メーカー肝いりのデビュー作が大ヒット
実際、阿部容疑者と同姓同名の選手については、日本水泳連盟の公式記録に全国JOCジュニアオリンピックカップやジャパンオープンなどへの出場歴が残っている。
2017年の全国JOCジュニアオリンピックカップ春季大会では、女子100メートル背泳ぎのチャンピオンシップで2位に入った記録も確認できる。
メーカー関係者によれば、デビュー作は社内でも限られたスタッフによって進められたプロジェクトだったという。
「かなり極秘に近いプロジェクトで、社内でも情報を共有していた人間は限られていました。私も当時、プロモーション関係の部署にいましたが、本人に直接会ったことはありませんでした」
撮影にもかなり力が入れられていたという。
「AV撮影ができるプールスタジオがあって、そこで競泳水着姿で泳ぐシーンや、裸で泳ぐシーンなどを撮影しました。シンクロの経験もあったので、水中での動きを魅力的に見せることにもこだわっていました。
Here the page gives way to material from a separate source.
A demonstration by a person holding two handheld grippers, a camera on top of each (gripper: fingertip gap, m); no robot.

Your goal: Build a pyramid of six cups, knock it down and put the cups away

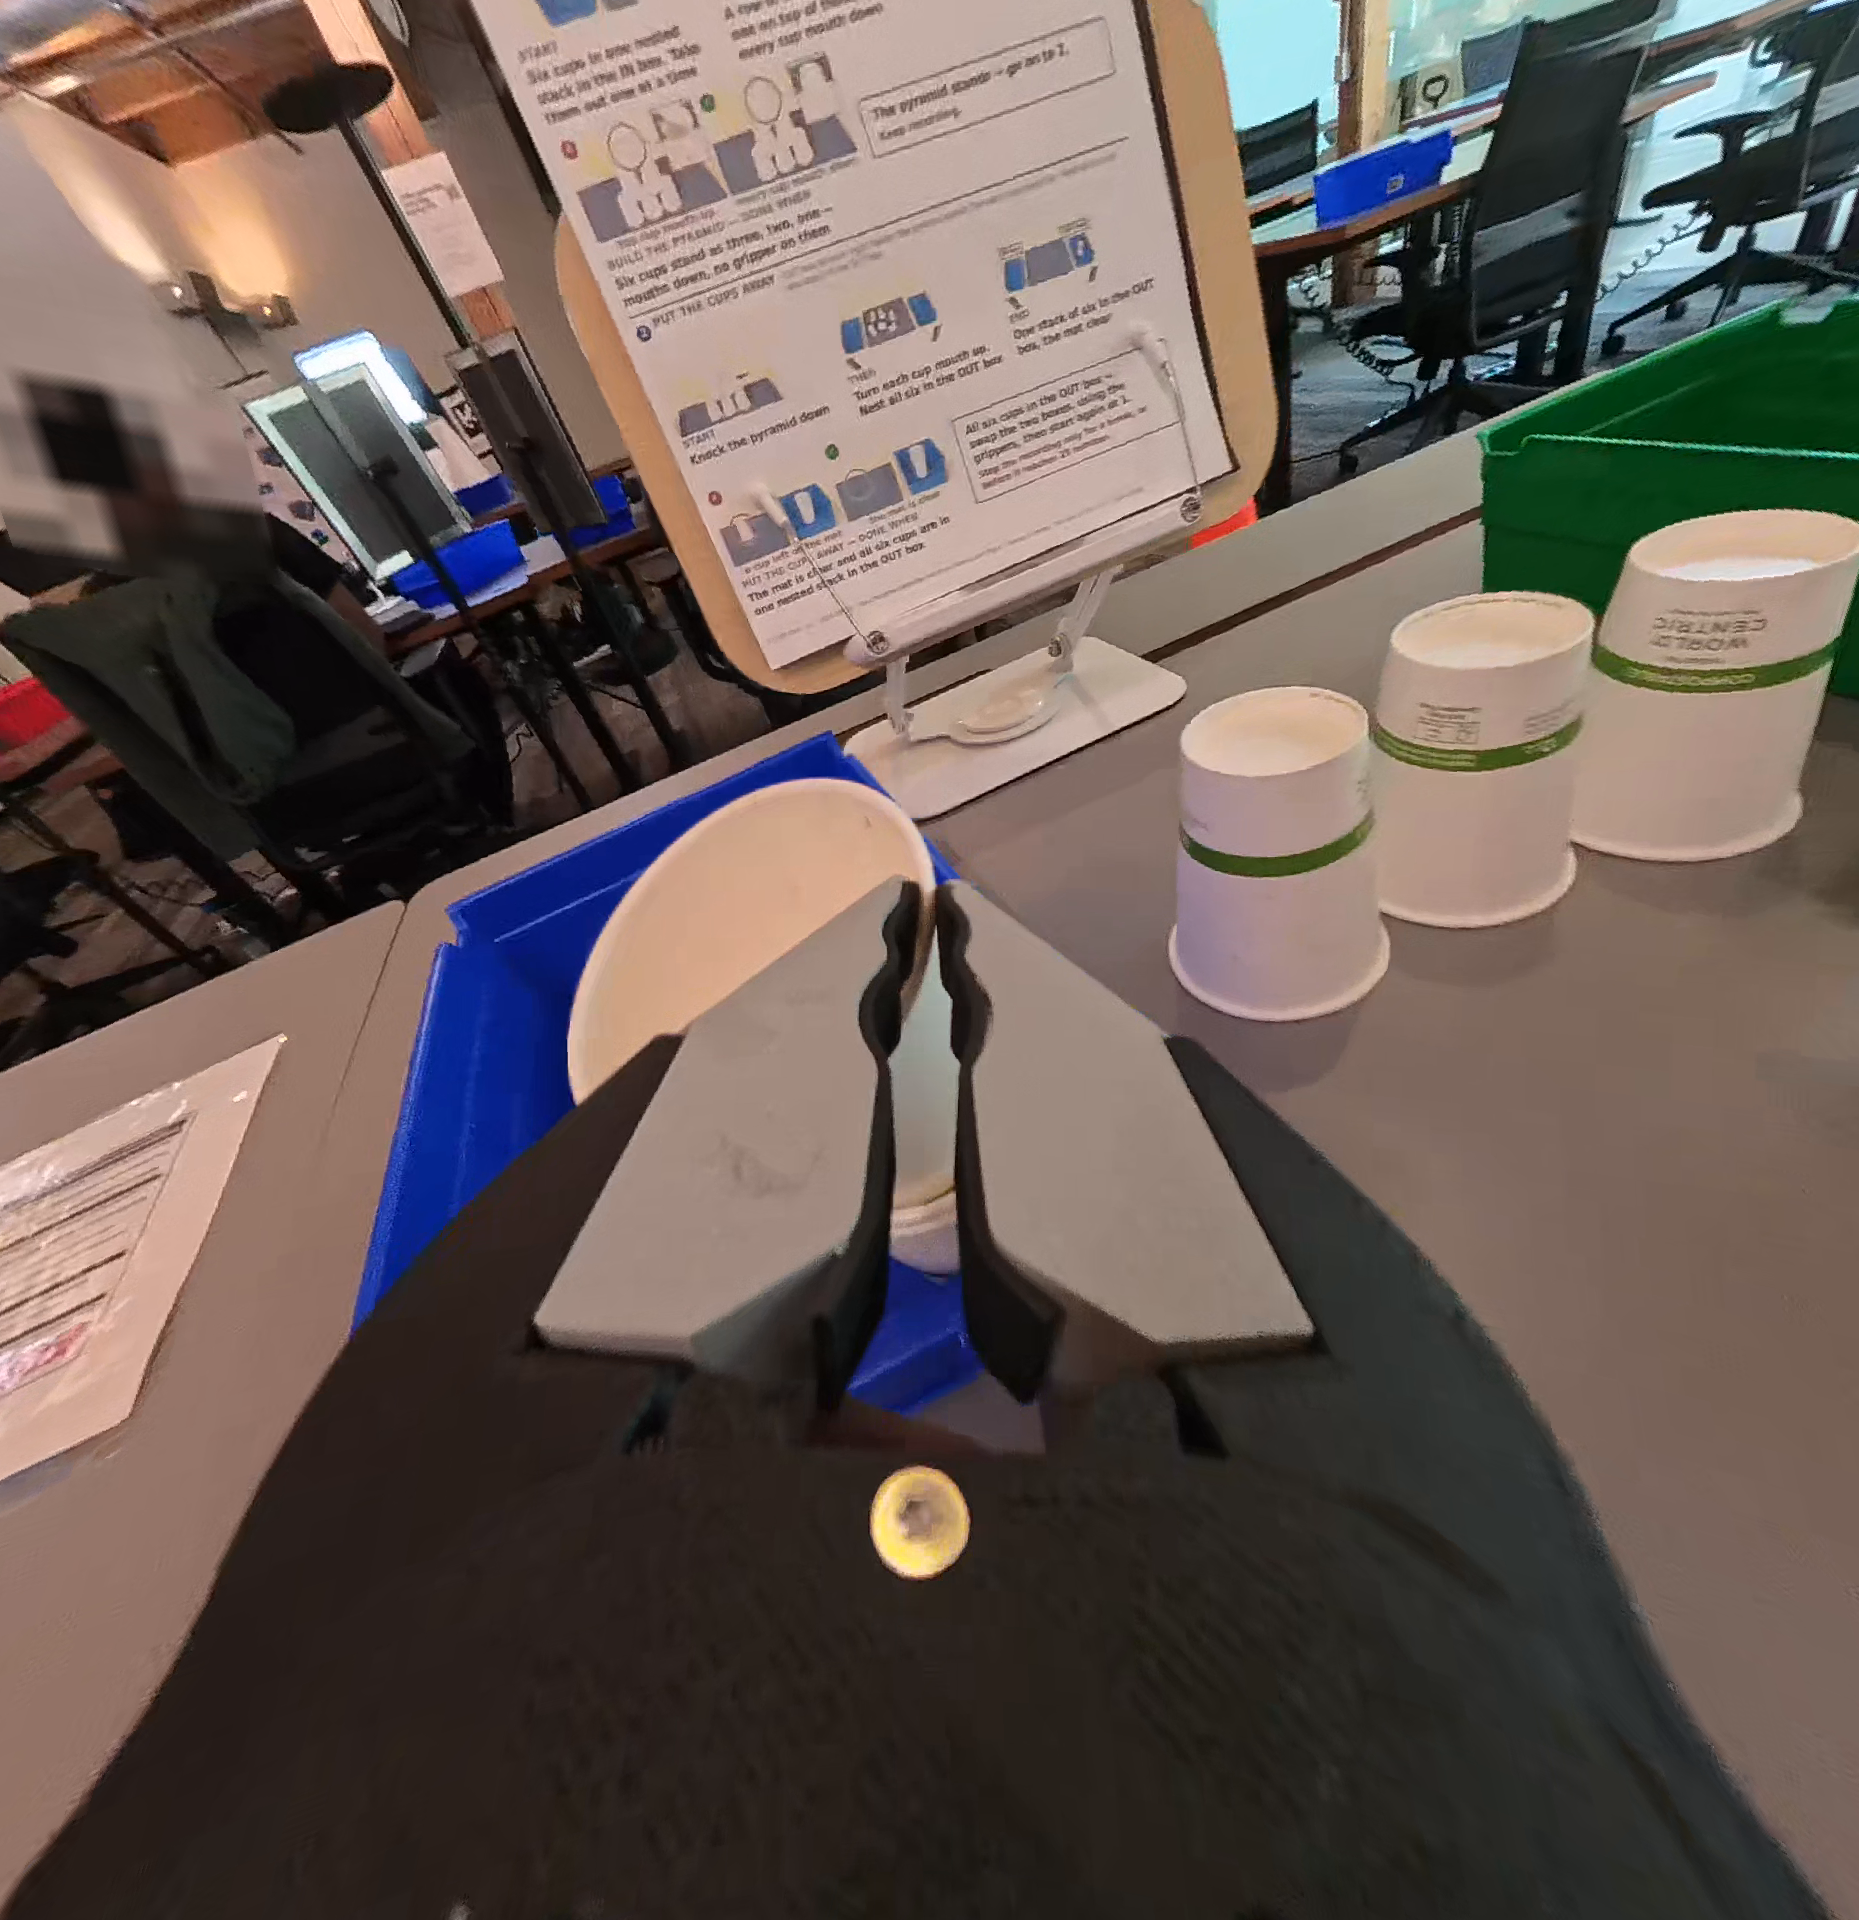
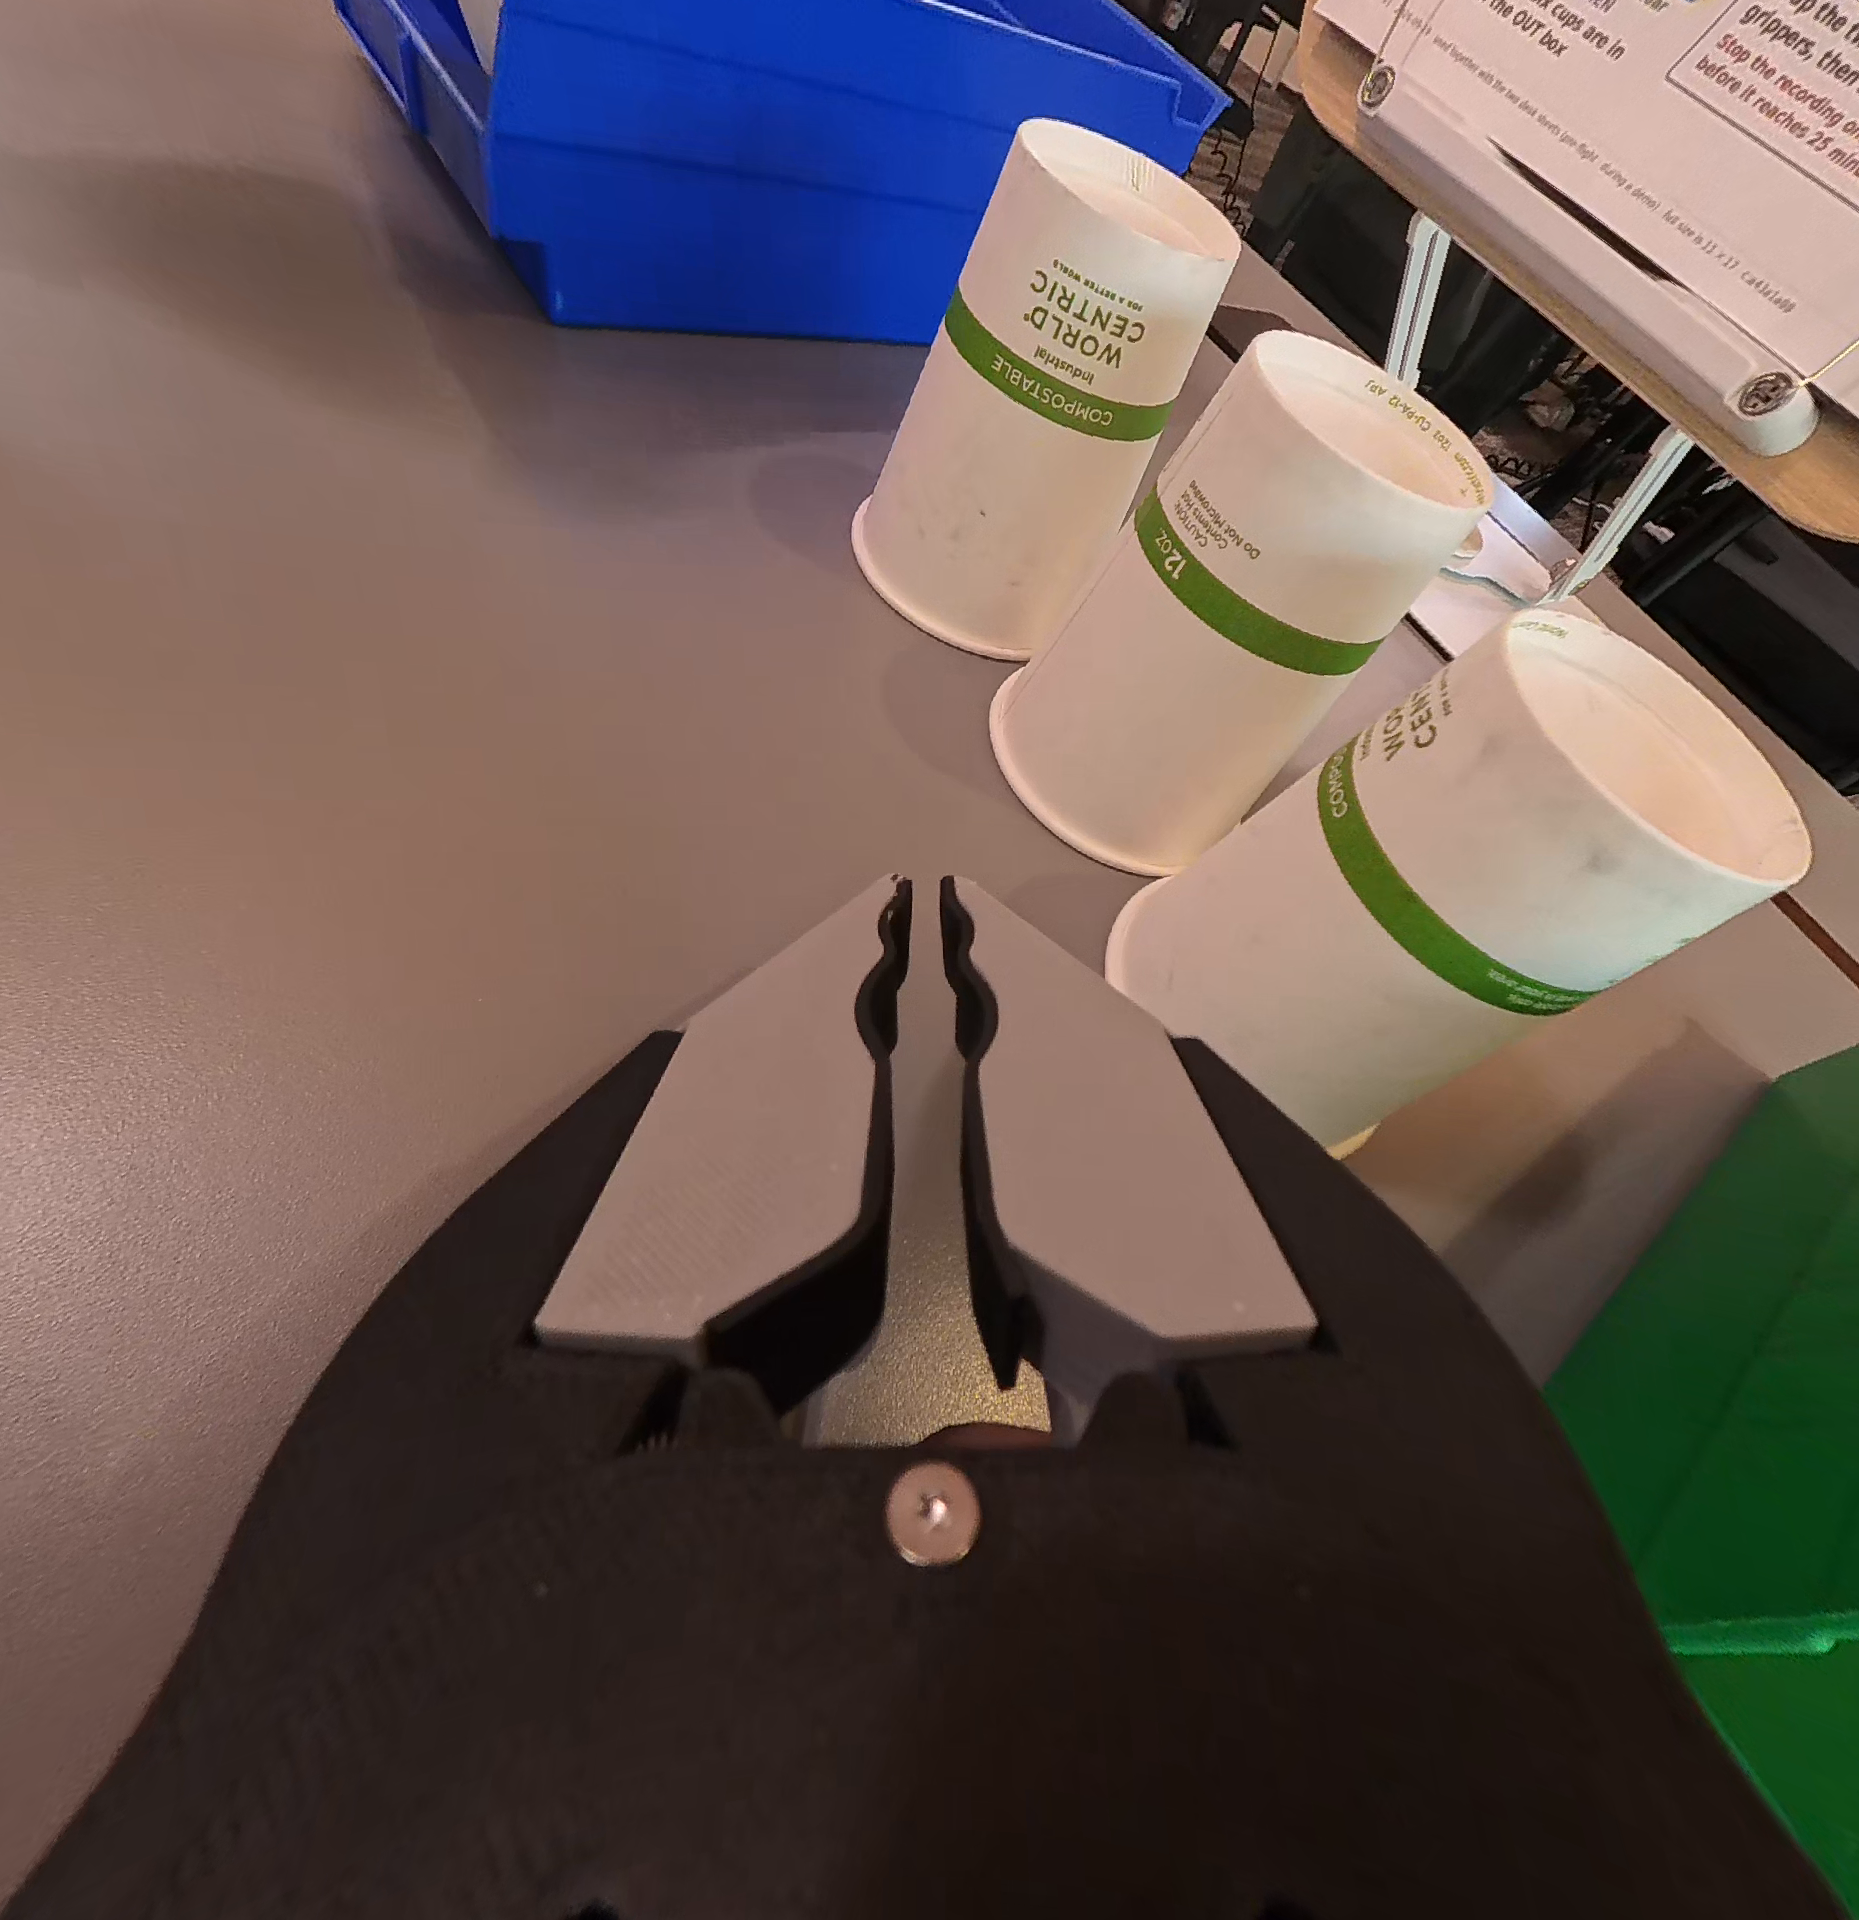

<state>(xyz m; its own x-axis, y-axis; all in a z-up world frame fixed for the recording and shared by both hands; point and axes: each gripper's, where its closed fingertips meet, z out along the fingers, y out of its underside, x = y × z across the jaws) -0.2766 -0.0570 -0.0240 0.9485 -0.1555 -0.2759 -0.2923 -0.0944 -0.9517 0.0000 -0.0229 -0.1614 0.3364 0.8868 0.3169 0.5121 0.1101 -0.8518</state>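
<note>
My left gripper is shut on the near wall of a white paper cup. The cup is mouth up and tilted over the blue bin. Another cup rim shows just below it between the fingers. Three white cups with green bands stand mouth down in a row on the grey table: left, middle, right. My right gripper is shut and empty, low over the table in front of the same row.
A green bin sits behind the right cup and shows at the right gripper's side. An instruction sheet on a white stand is at the table's back edge. A sleeved paper lies at the left. The blue bin is far left of the row. My hands' fingertips stand some 30 cm from each other.
</note>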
沖縄でもロケをしています。制作費もかけて、かなり手をかけた作品でした。全国大会出場経験のある水泳選手のデビューということで注目され、反響も大きかったですね」
メーカーの公式媒体でも、デビュー作は「大ヒット」と紹介されている。ただ、具体的な売り上げ本数などは公表されていない。
この関係者によれば、当時の出演契約は1年だったという。
「デビュー作への反響は大きかったのですが、AVは一般的にデビュー作への注目度が最も高く、その後の売り上げをどう維持していくかが難しい世界です。
人気女優になると数字を横ばいに保ったり、セルフブランディングによってさらに人気を伸ばしたりするケースもあります。彼女の場合、契約は更新されず、その後は企画単体女優として活動するようになりました」
ただし、契約が更新されなかった具体的な理由については公表されておらず、この関係者の説明によるものである。